Chart 4.2: Illustrative projected average disposable income in retirement under the Age Pension and superannuation guarantee(a)
Figures relate to retirement income in the year 2035, expressed in 2008-09 dollars. The illustrative real retirement incomes are projected for a hypothetical single person who works for 35 years. It is assumed that at age 65 years they retire and use their superannuation guarantee benefit to purchase a lifetime annuity. The illustrative average retirement incomes are deflated by the consumer price index. Projections are of disposable income, after tax and means testing are taken into account. Actual outcomes will vary depending on factors such as workforce participation, labour income patterns, investment performance, inflation, longevity and whether an individual accesses their superannuation prior to Age Pension age. In the chart, the full rate of pension is shown as $26,000 compared with the existing rate of about $15,000. This reflects the modelled annual 1.6 per cent increase in the value of the pension, reflecting wage related indexation.
AWOTE is average weekly ordinary time earnings and is around $1,150 per week ($60,000 per year). Around half of workers earn less than three-quarters of AWOTE. Source: Treasury projections.

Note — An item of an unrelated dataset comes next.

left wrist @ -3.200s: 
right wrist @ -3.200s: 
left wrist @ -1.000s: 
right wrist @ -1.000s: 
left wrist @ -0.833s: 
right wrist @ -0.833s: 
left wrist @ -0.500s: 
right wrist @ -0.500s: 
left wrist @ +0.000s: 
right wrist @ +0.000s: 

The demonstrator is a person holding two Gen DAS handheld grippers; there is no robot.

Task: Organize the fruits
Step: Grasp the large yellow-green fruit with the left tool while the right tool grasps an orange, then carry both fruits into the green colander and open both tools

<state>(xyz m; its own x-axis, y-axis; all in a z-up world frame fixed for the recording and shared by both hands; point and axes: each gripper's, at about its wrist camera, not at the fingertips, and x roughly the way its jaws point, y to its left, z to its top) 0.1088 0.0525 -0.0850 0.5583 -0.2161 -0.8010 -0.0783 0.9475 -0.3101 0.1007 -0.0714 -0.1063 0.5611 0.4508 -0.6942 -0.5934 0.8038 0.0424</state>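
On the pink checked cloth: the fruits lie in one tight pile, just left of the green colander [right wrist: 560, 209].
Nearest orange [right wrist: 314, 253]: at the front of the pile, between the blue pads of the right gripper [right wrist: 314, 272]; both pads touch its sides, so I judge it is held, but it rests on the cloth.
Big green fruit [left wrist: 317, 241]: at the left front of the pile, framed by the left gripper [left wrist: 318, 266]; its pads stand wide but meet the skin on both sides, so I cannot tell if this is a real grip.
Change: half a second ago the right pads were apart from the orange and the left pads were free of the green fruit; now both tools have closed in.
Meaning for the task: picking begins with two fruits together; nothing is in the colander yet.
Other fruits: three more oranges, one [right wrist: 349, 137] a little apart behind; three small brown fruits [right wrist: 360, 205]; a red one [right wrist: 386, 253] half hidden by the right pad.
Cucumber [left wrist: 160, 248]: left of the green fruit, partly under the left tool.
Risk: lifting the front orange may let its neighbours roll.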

People on higher incomes also generally undertake higher levels of voluntary saving through the third pillar. Chart 4.3 shows illustrative replacement rates for a hypothetical individual who salary sacrifices into superannuation at the average rate for an employee of their age and level of remuneration. Including the third pillar generates higher illustrative replacement rates for higher income earners.
Chart 4.3: Illustrative projected replacement rates including the Age Pension, superannuation guarantee and average salary sacrificed amounts for employees(a)

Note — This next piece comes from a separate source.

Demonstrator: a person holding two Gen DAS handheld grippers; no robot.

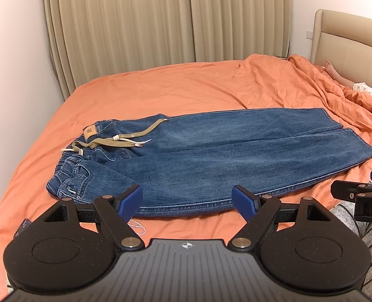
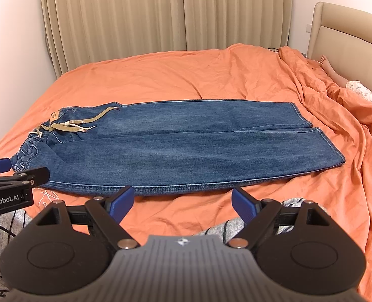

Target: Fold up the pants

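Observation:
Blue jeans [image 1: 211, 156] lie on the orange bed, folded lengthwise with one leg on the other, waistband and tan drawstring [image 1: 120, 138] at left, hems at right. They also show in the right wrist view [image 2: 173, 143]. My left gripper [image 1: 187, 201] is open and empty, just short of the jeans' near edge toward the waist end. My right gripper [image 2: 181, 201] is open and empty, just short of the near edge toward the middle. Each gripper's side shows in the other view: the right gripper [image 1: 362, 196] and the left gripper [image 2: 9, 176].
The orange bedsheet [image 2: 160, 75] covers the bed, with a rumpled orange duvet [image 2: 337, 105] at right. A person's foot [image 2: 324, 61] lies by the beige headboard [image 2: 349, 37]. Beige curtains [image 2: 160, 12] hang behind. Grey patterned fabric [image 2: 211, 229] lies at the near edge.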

A replacement rate compares an individual's spending power before and after retirement (that is, after tax is paid). For example, a replacement rate of 75 per cent would mean that an individual would be able to spend in a given time period $75 in retirement for each $100 spent before retirement. The illustrative replacement rates are projected for a hypothetical single person who works for 35 years and retires in 2035, making average salary sacrifice contributions for an employee of their age and level of salary and wage remuneration. It is assumed that at age 65 years they retire and use their superannuation guarantee benefit to purchase a lifetime annuity. The incomes used to calculate the illustrative replacement rates are deflated by the consumer price index to 2008-09 dollars. Projections are of disposable income, after tax and means testing are taken into account. Actual outcomes will vary depending on factors such as workforce participation, labour income patterns, investment performance, inflation, longevity and whether an individual accesses their superannuation prior to Age Pension age. AWOTE is average weekly ordinary time earnings and is around $1,150 per week ($60,000 per year). Around half of workers earn less than three-quarters of AWOTE.
Excluding the self-employed from the superannuation guarantee significantly reduces the second pillar's coverage. However, the Age Pension covers the self-employed who have limited means to save for their retirement and around two-thirds of self-employed people make voluntary superannuation contributions (ABS 2008a). Wealth accumulated in their businesses also can be considered a form of voluntary savings. Capital gains tax exemptions exist on the sale of a small business where the business has been held for 15 years and the person is retiring or the person is aged 55 years or older and the proceeds from the sale of a small business are paid into a complying superannuation fund, an approved deposit fund or a retirement savings account in certain circumstances (up to a lifetime limit of $500,000). The outcomes from the superannuation guarantee and voluntary saving are strongly linked to workforce participation. Work patterns vary markedly due to gender, skills, individual work preferences and opportunities and migration. Groups with more varied work patterns, such as women, tend to experience lower retirement incomes. Some submissions argue these patterns result in deficient retirement incomes.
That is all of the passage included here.